Search the records below for the word "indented", then return every line where it appears.

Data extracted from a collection
Content starts

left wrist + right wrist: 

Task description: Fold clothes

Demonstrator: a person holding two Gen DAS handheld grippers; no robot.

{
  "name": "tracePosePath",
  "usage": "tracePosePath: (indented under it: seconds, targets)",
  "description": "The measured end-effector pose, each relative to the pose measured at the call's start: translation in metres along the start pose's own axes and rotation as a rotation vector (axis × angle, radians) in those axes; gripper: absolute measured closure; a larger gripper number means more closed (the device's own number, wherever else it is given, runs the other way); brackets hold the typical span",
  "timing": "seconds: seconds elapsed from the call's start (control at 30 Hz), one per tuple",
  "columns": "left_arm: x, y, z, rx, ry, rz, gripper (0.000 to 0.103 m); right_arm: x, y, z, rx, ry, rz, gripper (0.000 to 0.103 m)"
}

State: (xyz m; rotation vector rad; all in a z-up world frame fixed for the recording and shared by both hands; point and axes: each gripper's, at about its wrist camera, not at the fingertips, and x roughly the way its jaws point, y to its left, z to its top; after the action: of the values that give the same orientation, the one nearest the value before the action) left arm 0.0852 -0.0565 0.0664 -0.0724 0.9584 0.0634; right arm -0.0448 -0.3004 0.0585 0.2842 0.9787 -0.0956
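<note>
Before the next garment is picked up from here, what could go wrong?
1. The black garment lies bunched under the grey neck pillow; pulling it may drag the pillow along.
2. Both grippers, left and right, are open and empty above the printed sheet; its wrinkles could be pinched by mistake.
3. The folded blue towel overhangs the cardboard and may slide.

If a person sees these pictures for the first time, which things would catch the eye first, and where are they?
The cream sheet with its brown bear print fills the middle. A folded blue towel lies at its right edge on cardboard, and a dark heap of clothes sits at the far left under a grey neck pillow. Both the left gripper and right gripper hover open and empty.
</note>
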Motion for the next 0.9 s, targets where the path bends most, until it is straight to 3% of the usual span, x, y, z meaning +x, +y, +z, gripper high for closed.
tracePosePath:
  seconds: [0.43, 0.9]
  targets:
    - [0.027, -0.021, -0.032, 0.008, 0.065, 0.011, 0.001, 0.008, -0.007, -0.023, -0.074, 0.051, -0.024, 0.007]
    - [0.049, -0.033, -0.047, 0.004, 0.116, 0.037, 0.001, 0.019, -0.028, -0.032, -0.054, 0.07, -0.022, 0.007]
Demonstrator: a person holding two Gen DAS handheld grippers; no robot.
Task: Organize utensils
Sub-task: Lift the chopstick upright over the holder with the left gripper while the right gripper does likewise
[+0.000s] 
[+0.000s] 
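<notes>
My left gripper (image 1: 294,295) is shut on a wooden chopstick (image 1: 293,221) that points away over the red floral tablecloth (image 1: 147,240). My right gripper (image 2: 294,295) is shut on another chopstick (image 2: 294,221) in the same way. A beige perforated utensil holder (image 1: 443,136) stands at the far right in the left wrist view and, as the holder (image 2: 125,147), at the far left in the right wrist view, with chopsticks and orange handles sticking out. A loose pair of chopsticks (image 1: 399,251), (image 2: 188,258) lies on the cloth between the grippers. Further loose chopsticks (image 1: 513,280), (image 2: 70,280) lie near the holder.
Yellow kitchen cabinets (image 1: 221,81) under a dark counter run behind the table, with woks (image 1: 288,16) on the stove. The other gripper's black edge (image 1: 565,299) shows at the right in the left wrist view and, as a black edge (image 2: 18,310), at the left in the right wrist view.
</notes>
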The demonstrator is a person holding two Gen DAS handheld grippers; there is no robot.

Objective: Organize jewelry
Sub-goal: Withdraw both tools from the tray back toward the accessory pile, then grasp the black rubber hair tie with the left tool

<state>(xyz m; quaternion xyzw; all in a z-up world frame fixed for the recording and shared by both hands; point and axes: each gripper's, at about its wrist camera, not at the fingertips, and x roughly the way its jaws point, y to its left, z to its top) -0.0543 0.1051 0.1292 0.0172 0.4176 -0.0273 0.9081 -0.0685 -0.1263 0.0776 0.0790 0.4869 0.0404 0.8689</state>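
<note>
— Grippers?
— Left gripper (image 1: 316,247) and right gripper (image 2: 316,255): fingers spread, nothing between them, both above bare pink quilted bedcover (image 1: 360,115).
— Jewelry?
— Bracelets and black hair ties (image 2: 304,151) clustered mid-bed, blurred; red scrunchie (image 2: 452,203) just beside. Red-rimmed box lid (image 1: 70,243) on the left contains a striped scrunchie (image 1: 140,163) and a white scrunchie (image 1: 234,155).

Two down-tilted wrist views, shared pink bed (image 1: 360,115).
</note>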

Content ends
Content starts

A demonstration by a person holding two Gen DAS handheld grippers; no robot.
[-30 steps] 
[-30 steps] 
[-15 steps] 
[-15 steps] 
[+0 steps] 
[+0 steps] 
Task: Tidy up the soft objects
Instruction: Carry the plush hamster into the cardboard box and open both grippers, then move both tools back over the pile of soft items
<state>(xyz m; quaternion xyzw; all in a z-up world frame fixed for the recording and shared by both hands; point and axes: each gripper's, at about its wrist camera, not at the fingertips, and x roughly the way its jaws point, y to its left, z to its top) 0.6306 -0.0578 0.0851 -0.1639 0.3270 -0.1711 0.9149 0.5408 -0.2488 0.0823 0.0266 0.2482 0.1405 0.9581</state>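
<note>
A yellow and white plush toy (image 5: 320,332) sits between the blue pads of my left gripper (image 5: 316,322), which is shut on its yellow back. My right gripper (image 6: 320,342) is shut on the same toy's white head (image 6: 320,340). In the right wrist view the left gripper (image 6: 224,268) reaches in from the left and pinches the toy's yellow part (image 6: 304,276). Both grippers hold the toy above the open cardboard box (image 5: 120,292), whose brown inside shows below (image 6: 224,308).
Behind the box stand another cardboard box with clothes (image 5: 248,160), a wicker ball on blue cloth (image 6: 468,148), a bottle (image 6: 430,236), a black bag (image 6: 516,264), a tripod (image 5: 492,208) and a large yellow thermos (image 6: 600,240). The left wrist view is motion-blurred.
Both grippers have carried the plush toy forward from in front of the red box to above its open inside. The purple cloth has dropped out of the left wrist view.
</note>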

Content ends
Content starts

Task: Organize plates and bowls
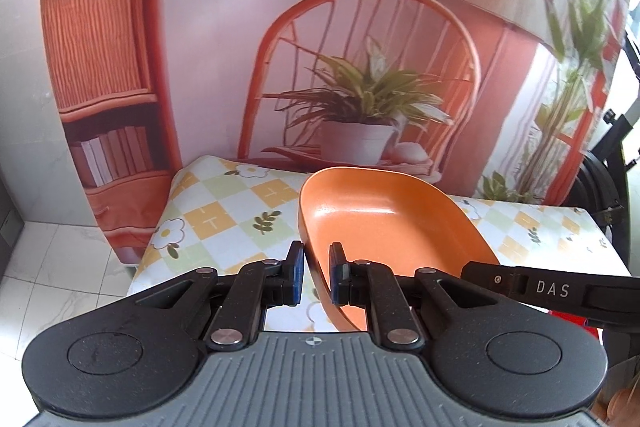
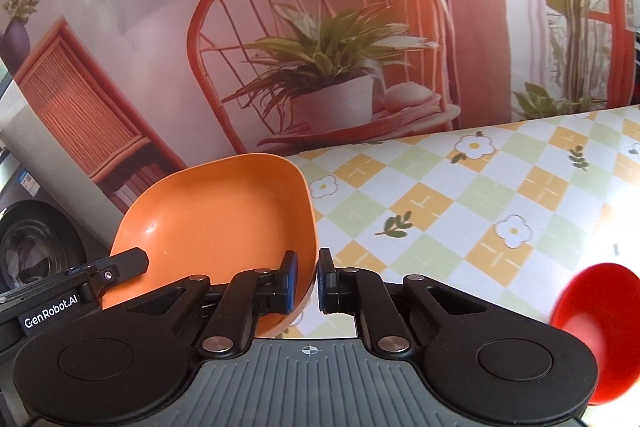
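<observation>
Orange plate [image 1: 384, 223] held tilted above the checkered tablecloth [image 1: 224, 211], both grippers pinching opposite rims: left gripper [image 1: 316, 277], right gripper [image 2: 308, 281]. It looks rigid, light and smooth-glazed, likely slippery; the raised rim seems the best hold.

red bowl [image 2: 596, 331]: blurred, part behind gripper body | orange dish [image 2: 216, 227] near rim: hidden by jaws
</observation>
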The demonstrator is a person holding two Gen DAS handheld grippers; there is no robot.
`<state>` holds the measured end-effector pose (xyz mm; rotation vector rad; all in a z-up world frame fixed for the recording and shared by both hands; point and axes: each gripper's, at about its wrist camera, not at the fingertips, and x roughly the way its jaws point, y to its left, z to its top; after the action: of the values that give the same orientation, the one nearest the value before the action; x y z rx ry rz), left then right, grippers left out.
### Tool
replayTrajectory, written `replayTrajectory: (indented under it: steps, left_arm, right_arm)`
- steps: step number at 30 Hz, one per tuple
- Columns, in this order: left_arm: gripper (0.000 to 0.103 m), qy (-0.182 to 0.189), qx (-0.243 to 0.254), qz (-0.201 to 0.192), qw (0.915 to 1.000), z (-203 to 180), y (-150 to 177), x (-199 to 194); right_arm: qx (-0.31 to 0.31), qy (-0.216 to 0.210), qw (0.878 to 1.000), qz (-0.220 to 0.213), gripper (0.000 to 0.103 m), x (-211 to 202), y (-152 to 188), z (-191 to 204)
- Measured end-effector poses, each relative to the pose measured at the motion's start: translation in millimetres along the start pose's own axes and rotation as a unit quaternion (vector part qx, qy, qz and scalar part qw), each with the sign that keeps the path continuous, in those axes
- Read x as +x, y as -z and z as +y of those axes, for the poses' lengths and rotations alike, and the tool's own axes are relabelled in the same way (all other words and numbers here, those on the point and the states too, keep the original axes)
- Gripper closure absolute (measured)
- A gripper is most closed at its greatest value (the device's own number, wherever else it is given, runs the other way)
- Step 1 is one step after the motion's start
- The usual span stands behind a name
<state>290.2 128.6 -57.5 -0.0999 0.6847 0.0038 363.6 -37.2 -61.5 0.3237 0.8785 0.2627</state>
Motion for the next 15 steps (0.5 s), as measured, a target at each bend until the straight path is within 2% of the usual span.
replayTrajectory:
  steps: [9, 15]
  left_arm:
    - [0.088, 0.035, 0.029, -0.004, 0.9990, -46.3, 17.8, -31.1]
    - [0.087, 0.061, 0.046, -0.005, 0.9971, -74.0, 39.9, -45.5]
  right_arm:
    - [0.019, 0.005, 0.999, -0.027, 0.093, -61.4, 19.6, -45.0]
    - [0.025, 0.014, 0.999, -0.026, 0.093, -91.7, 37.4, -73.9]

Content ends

## RESULT OF THE EXERCISE
  "usage": "tracePosePath: (indented under it: seconds, targets)",
replayTrajectory, written `replayTrajectory: (indented under it: steps, left_arm, right_arm)`

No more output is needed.